Gee membalas dengan senyum sambil mata dikedip sekali dan mengangguk pelan.
Itu sudah cukup bagi Tomi.
“Tom, tolong pegang sendok nih. Aku foto. Tahan bentar!”
“Ok,” tanggap Tomi penuh semangat.
Catatan Gee difoto. Ia dorong kursi ke belakang dan berdiri untuk memfoto cangkir kopi dari angle atas.
“Mau diunggah ke website-mu?”
“He-eh.”
Jepret.
Tomi terkesiap. Ia mengangga. Mukanya tegang. Membelalak. “Kenapa aku difoto?”
Gee menahan tawanya. “Aku mau pampang kamu jadi modelku. Kamu harus tampil di situsku.”
Tomi bersungut, “Masak dengan gaya itu?”
“Hahaha. Iya, ya. Ulang lagi.”
“Siap-siap, Tom.” Gee ancang-ancang menahan BB-nya di udara. Jebret. Gee melihat layar Blackberry. “Kayaknya kurang sip. Nih, kamu sambil pegang cangkir. Kayak lagi orang minum dan lihat kamera,” perintah Gee.
“Hmm.” pasrah Tomi.
Jepret.
“Gee pasti banyak tahu ngenai kopi?” ujar Tomi melipat tangan di meja.

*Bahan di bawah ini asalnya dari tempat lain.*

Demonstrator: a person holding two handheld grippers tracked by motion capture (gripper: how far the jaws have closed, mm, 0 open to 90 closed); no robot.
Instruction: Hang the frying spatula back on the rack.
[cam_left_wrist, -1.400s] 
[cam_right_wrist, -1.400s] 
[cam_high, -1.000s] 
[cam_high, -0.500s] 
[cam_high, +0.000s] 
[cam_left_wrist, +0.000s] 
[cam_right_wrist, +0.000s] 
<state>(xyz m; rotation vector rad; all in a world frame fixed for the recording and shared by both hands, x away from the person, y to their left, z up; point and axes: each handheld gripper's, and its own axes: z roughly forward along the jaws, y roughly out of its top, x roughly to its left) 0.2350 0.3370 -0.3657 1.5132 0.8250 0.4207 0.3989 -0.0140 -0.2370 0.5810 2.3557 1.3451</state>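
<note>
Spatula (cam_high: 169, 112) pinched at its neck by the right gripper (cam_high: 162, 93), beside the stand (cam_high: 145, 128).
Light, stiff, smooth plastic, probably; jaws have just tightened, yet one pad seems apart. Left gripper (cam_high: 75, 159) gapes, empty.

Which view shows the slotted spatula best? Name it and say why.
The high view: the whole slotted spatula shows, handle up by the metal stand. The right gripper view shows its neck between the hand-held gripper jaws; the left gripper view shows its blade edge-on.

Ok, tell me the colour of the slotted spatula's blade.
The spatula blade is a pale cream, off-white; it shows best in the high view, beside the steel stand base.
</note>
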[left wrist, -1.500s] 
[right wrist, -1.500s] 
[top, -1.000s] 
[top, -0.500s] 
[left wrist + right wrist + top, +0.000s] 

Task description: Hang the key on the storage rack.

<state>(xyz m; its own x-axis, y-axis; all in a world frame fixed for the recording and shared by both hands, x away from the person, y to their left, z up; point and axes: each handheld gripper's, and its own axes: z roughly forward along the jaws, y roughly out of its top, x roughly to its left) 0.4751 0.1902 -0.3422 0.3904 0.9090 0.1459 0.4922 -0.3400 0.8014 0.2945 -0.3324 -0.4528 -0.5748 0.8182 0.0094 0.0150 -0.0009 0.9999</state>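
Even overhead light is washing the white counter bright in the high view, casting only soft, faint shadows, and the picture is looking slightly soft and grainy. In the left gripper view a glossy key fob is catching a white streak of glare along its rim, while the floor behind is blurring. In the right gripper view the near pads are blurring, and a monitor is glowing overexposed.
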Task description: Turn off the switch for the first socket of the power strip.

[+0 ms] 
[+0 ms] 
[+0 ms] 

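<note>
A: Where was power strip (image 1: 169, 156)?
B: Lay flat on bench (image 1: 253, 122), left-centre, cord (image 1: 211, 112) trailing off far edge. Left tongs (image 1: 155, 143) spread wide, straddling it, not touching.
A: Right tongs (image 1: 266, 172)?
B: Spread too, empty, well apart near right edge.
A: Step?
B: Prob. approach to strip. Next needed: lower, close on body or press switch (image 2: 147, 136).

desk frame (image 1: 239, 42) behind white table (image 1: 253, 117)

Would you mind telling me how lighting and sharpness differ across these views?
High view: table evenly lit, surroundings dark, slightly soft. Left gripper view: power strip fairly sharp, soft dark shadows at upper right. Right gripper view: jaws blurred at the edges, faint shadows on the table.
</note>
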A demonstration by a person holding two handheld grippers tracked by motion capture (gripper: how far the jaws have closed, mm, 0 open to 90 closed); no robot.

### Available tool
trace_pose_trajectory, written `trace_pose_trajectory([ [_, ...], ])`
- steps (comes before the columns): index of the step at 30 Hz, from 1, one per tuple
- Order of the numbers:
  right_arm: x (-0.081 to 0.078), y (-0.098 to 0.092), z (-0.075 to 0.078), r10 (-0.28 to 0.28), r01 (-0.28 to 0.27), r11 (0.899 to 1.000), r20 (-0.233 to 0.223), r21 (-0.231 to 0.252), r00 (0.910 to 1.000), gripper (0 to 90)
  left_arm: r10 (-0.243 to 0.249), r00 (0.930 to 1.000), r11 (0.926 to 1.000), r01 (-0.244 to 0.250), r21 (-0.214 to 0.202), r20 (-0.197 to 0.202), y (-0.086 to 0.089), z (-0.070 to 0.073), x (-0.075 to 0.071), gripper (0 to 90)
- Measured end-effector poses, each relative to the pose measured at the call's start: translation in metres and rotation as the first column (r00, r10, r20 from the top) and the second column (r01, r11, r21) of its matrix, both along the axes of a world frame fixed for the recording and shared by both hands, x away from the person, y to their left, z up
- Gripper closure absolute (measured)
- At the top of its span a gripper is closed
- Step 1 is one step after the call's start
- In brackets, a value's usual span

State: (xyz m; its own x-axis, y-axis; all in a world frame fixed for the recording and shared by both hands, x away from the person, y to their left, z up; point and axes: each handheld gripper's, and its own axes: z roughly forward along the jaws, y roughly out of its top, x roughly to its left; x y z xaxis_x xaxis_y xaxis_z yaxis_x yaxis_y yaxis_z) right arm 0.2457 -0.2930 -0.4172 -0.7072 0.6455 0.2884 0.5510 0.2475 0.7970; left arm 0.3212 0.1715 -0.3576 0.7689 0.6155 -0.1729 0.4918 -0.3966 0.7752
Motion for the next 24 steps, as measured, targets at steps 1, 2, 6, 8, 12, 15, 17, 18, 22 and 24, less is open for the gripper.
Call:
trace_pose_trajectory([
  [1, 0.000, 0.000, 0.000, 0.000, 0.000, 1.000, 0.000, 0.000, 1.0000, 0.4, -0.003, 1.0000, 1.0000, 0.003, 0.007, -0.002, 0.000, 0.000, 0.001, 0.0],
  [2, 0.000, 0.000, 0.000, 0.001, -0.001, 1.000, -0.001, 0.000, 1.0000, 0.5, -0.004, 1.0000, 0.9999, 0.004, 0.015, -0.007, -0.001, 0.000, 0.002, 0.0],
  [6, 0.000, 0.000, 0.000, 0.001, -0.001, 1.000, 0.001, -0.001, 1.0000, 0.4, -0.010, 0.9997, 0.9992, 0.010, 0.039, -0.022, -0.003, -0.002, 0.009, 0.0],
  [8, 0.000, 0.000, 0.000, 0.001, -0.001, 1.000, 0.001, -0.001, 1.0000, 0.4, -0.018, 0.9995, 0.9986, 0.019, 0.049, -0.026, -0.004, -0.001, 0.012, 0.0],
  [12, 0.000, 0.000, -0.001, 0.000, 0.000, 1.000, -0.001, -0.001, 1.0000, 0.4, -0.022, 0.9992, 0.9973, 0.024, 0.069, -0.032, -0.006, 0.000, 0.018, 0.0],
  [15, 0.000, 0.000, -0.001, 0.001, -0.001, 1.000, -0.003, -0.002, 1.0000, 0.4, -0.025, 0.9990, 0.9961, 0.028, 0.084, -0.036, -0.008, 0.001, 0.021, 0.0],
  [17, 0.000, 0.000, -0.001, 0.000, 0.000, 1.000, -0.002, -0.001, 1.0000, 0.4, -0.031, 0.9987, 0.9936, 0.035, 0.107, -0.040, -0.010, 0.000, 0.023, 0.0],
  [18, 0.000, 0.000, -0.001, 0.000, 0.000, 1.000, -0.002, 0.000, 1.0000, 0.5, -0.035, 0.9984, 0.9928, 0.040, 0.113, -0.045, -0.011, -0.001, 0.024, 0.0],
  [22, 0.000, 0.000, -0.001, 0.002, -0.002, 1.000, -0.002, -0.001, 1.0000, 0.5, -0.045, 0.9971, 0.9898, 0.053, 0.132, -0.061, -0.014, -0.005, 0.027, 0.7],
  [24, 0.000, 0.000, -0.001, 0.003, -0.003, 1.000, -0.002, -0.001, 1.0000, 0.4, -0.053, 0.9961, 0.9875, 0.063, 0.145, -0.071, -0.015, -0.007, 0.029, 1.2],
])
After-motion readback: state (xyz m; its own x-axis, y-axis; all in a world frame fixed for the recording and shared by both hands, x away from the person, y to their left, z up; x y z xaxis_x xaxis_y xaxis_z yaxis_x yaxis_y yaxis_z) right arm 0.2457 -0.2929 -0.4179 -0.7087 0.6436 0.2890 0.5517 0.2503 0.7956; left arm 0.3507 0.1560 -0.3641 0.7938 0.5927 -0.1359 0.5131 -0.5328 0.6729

Gee sibuk memilah foto-foto Tomi.
“Sedikit. Aku belajar dari Allan. Gara-gara dia aku kesemsem sama kopi. Aku bikin blog untuk berbagi aja.”
“Apa yang kamu tulis?”
All about of coffee. Kopi Indonesia. Aku tulis apa yang kuketahui.”

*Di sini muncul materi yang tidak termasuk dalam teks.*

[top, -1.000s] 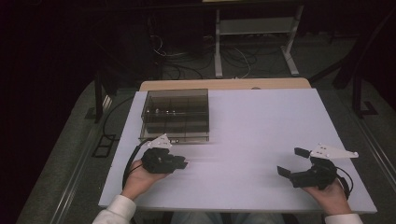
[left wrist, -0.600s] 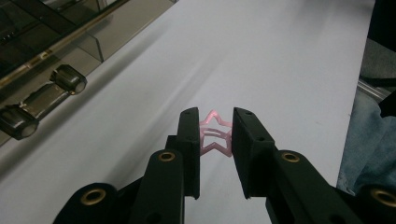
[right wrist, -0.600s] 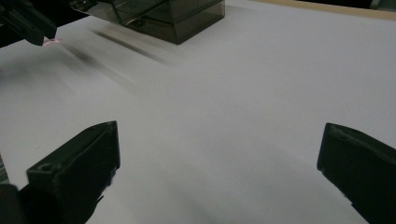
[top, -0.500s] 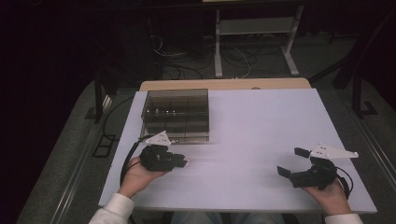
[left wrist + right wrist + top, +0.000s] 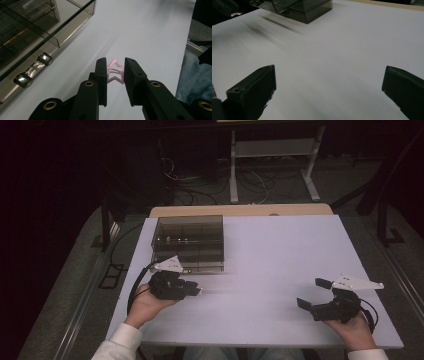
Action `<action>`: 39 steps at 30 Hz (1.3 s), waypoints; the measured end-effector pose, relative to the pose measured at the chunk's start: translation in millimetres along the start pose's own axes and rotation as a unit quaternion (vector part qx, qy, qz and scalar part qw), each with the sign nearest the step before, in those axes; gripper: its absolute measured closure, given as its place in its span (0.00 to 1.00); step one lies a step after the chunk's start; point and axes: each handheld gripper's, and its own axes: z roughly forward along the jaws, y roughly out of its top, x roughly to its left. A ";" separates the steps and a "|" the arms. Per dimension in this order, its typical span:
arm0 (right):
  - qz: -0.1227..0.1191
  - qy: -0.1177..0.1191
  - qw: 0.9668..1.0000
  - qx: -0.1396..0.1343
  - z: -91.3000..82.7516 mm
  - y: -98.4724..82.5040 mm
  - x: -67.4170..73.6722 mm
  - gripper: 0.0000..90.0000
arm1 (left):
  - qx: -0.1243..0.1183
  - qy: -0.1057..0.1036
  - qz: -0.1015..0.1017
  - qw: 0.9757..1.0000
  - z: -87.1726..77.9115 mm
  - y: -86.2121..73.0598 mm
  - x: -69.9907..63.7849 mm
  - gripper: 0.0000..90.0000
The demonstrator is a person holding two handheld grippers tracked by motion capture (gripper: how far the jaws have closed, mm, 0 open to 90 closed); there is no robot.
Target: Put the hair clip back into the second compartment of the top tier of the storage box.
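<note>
**Pinching a pink star beside the smoked box**

Standing over a white table [image 5: 270, 250] in a dim room; grey floor either side, cables and a pale metal stand behind the far edge, a strip of wooden top showing past the white sheet.

Count: one box, one star, two grippers, two hands.

Left side: smoked clear box [image 5: 189, 242] at the table's far left, divided into compartments; contents too dark to tell. A metal handle [image 5: 32, 70] on its near face, two round posts. Just in front of the box, the left gripper [image 5: 192, 290], jaws nearly together, clamped on a small pink star-shaped clip [image 5: 115, 72], held off the table surface, pads pressing it from both sides.

Right side: right gripper [image 5: 312, 294] near the front edge, well apart from the box, jaws spread wide, only bare table between them.
</note>
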 end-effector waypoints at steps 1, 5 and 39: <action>0.000 0.000 1.000 0.000 0.0 0.0 0.1 0.00 | 0.002 0.002 0.003 1.000 -1.2 1.3 0.4 0.81; 0.000 0.000 1.000 0.001 0.1 0.0 0.2 0.00 | -0.001 0.004 0.005 1.000 -5.4 6.0 2.0 0.81; -0.001 0.000 1.000 0.000 0.0 -0.2 -0.4 0.00 | -0.016 0.015 0.002 1.000 -25.8 32.4 16.3 0.81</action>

Asyik berfoto Tomi lupa pada omongan yang ingin ia sampaikan kepada Gee.

***

Gee kirim sms ke Tomi, Sudah tidur?
Belum.
Ngapain?
Lagi sms.
Gee tersenyum. Bisa tidur?
Enggak nih. Kamu gih ngapain?
Gee bangkit dari tepi spring bed-nya. Aku... mandang langit.
Kamu nggak bisa tidur?
He-eh. Gee kirim sms lagi. Hahaha.
Kenapa?
Keinget tadi kamu keselek.
Ah... kamu ngeledek aku.
Masak serut gitu sampai keselek.
Yah aku... nggak bisa saja langsung serut.

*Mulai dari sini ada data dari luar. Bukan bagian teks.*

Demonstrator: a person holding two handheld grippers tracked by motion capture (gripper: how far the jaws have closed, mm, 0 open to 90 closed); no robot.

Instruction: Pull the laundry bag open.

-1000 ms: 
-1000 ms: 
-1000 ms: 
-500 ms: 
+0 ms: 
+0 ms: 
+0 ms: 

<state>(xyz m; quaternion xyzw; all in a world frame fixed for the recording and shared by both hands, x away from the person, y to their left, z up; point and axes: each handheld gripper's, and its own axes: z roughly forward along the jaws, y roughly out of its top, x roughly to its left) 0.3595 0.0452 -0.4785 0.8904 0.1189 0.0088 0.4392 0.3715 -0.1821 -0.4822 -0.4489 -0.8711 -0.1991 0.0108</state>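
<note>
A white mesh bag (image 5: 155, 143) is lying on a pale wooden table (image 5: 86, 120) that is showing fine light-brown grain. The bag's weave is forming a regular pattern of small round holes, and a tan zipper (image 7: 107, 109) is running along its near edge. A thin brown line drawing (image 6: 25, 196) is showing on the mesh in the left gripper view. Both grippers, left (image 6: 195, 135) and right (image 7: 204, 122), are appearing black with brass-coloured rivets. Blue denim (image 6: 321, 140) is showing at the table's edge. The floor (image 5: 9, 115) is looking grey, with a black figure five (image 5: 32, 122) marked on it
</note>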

Tom... udahan yah. Aku cuma mau tahu apa kamu bisa tidur.
Ooookey.
Bye.
Gee belum terlelap. Gee mendekap guling. Gorden di jendela dibiarkan terbuka. Padahal matanya berat tapi pikiran melayang.
Tak mengertilah mengapa raut muka Tomi yang keselek masih membayangi. Sampai ia tersenyum-senyum sendiri mengingat kejadian itu. Temannya bersusah payah berusaha menenangkan dirinya, menghilangkan batuknya malah ia menahan tawa dan kini pun ia tertawa kecil.

Berharap dapat mengantarnya ke alam bawah sadar.